DATA PROVIDED Start Marker

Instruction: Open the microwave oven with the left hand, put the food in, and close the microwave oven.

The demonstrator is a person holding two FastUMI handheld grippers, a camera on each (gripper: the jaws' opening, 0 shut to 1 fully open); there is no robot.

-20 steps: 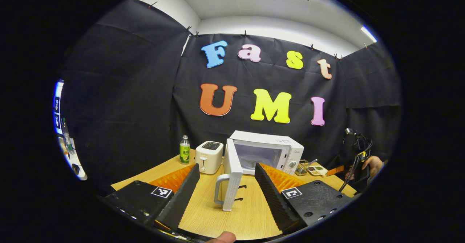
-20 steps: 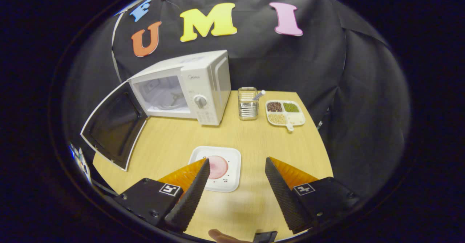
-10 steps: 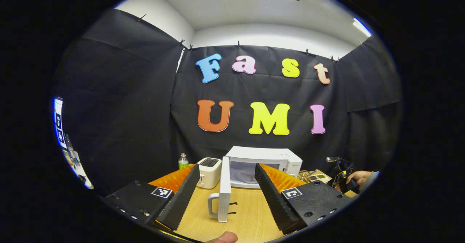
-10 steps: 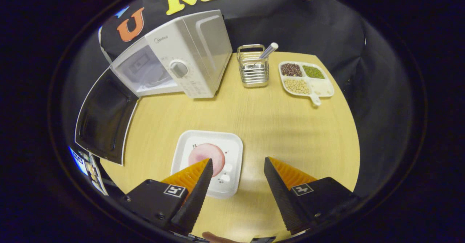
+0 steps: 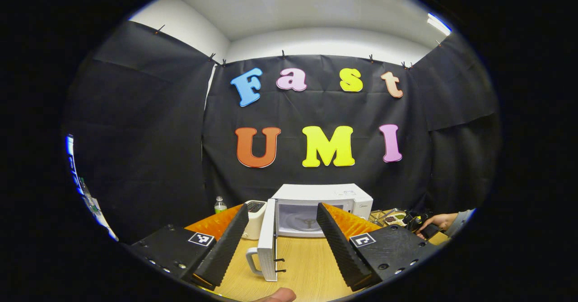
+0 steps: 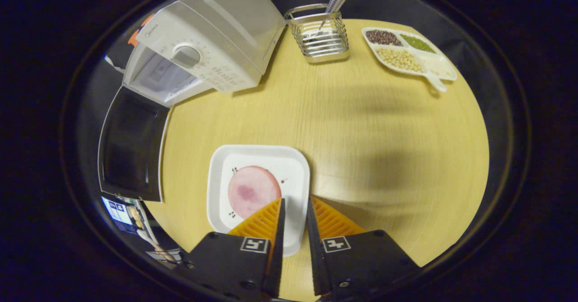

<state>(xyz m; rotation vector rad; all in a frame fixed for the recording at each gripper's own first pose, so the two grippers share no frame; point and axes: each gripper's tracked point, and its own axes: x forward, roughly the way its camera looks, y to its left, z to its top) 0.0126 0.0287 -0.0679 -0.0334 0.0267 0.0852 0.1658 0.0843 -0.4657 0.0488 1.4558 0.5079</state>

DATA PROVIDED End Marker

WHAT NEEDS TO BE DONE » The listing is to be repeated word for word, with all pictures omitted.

REPLY »
Instruction: Open the microwave oven with the left hand, put the food in, and close the microwave oven.

The demonstrator is a person holding two FastUMI handheld grippers, a camera on each (gripper: the jaws' opening, 0 shut to 1 fully open); there is no robot.

-20 steps: 
-20 steps: 
-10 steps: 
-10 steps: 
+0 steps: 
+0 steps: 

<state>(xyz m; rotation vector rad; all in a frame fixed for the recording at each gripper's own first pose, so the two grippers share no frame; point and axes: each gripper's tracked point, and its own axes: x forward, roughly the way its camera looks, y to its left, z to its top) 0.0126 0.0287 -0.0679 -0.0334 0.0267 0.0852 0.1658 0.0843 -0.4657 0.0488 1.4558 0.5079</state>

Work on this exercise is finished, so nothing remains.